The Stow family has proven themselves classy as they talk to the media, refusing to blame the Dodgers for the incident. They said the assailants "weren't true Dodgers fans." I get what they mean -- they're trying to stamp out any fires between the two rival teams.

But what happened to Bryan is proof that fanship can turn to flip out in a split second. It's the sort of mentality that spurs post-Super Bowl game riots, that has created a whole movement known in Europe as football hooliganism, whereby fans bring dangerous weapons to games and take to beating the pulp out of rival fans simply because they wear the wrong colors to the pitch. They take ownership -- in their minds -- of the team, and take disagreement as a personal affront.

It's encouraged, I suppose, by the make-up of fandom. You're "part of the Tribe" if you're a Braves fan. Part of the Sea of Red if you're a Kansas City Chiefs fan. You're not just a watcher, you're practically on the team.

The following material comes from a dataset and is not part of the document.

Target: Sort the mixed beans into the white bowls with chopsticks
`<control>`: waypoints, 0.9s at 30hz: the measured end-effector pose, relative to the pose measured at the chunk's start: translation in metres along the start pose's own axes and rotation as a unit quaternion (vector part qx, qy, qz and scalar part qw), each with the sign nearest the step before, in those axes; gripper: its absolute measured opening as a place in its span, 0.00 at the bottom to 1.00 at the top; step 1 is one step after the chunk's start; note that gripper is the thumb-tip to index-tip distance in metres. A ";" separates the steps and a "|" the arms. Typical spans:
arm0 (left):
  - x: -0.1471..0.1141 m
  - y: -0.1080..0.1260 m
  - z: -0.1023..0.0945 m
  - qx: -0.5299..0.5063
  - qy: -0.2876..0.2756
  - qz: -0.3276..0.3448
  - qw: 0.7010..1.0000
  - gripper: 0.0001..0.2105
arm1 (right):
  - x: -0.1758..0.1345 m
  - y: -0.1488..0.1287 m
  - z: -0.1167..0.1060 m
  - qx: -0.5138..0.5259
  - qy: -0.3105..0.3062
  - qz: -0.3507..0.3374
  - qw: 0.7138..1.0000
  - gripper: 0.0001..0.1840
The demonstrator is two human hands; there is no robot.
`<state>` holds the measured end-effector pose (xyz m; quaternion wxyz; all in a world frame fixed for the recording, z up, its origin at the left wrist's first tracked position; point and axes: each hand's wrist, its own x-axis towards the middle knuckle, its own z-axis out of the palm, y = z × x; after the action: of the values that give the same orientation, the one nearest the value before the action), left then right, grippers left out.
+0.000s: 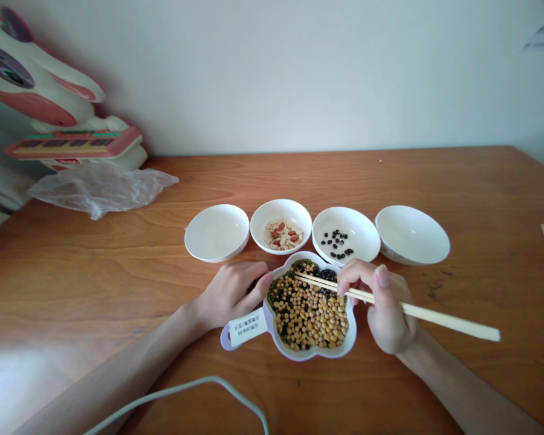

What sets a sane fan apart from violent one isn't whether they're a "true" fan or not, or how far into the culture of the team they are, but the measure of the person's internal character. A dedicated Yankees fan (yeah, yeah, say what you will), I have felt absolutely dejected at the end of a game and felt on top of the world at the end of another. I make Red Sux jokes with the best of them; yet I've never felt compelled to beat the snot out of a Fenway devotee.

We'll never be able to completely get rid of the violent fan, but we can prove that the rest of us have big enough hearts to beat them. You can start by helping out Bryan Stow's family. If you're in California, check out Support 4 Bryan Stow to show up at a fundraiser, or make a donation via the SF Police Credit Union. Mail checks payable to "Bryan Stow Fund" to: SF Police Credit Union c/o San Mateo Branch 1495 S. El Camino Real, San Mateo, CA 94402. 

Do you know fans who are this rabid?